## Introduction
This demo shows how to train the MENSA model on single-event, competing risks and multi-event data. The demo uses synthetic data for better reproducibility.

In [7]:
# 3rd party
import pandas as pd
import numpy as np
import config as cfg
import torch
import random
import warnings
import argparse
import os
from SurvivalEVAL.Evaluator import LifelinesEvaluator

# Local
from data_loader import (SingleEventSyntheticDataLoader,
                         CompetingRiskSyntheticDataLoader,
                         MultiEventSyntheticDataLoader)
from utility.survival import (make_time_bins, convert_to_structured,
                              compute_l1_difference, predict_survival_function)
from utility.data import dotdict
from utility.config import load_config
from utility.evaluation import global_C_index, local_C_index
from mensa.model import MENSA

warnings.filterwarnings("ignore", message=".*The 'nopython' keyword.*")

np.random.seed(0)
torch.manual_seed(0)
random.seed(0)

# Setup precision
dtype = torch.float64
torch.set_default_dtype(dtype)

# Setup device
device = torch.device('cuda' if torch.cuda.is_available() else 'cpu')        
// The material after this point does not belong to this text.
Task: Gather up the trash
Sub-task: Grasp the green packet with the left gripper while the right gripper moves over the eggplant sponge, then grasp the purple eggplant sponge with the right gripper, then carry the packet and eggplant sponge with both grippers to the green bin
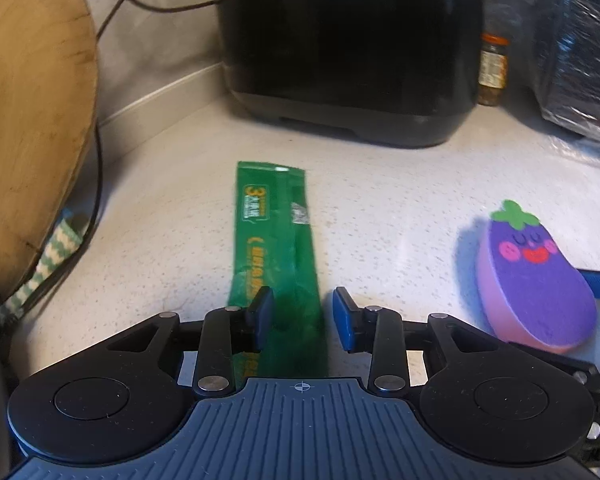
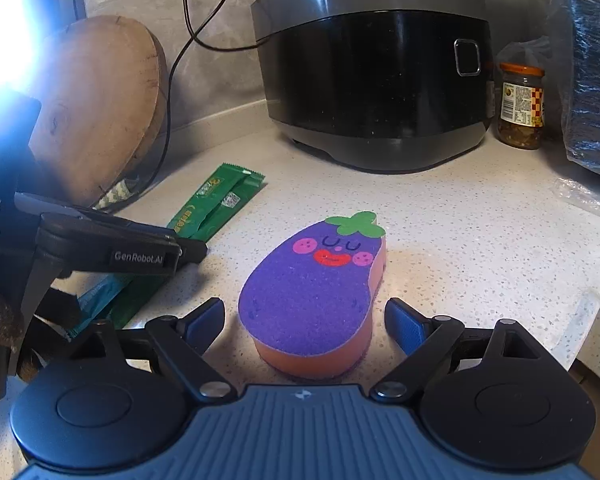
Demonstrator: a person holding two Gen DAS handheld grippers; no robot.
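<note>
A long green snack wrapper lies flat on the speckled counter, running away from me. My left gripper is low over its near end with the jaws apart. The left pad sits over the wrapper and the right pad stands clear of its edge. The same green wrapper appears in the right wrist view, with a teal wrapper beside it under the left gripper's fingers. My right gripper is open around the near end of a purple eggplant-shaped sponge, with neither pad touching it.
A black rice cooker stands at the back against the wall, its cord trailing left. A round wooden board leans at the left. A jar and a plastic-wrapped dark bundle sit at the right. The counter edge drops off at the right.
</note>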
## 2 Synthetic single-event

We generate a synthetic single-event (K=2) dataset from a Weibull DGP with no dependence (k_tau=0) and linear risk.

In [8]:
# Load synthetic data for single-event case
data_config = load_config(cfg.DGP_CONFIGS_DIR, f"synthetic_se.yaml")
dl = SingleEventSyntheticDataLoader().load_data(data_config=data_config,
                                                linear=True, copula_name="",
                                                k_tau=0, device=device, dtype=dtype)
train_dict, valid_dict, test_dict = dl.split_data(train_size=0.7, valid_size=0.1, test_size=0.2,
                                                  random_state=0)
n_features = train_dict['X'].shape[1]

In [9]:
# Make time bins
time_bins = make_time_bins(train_dict['T'], event=None, dtype=dtype).to(device)
time_bins = torch.cat((torch.tensor([0]).to(device), time_bins))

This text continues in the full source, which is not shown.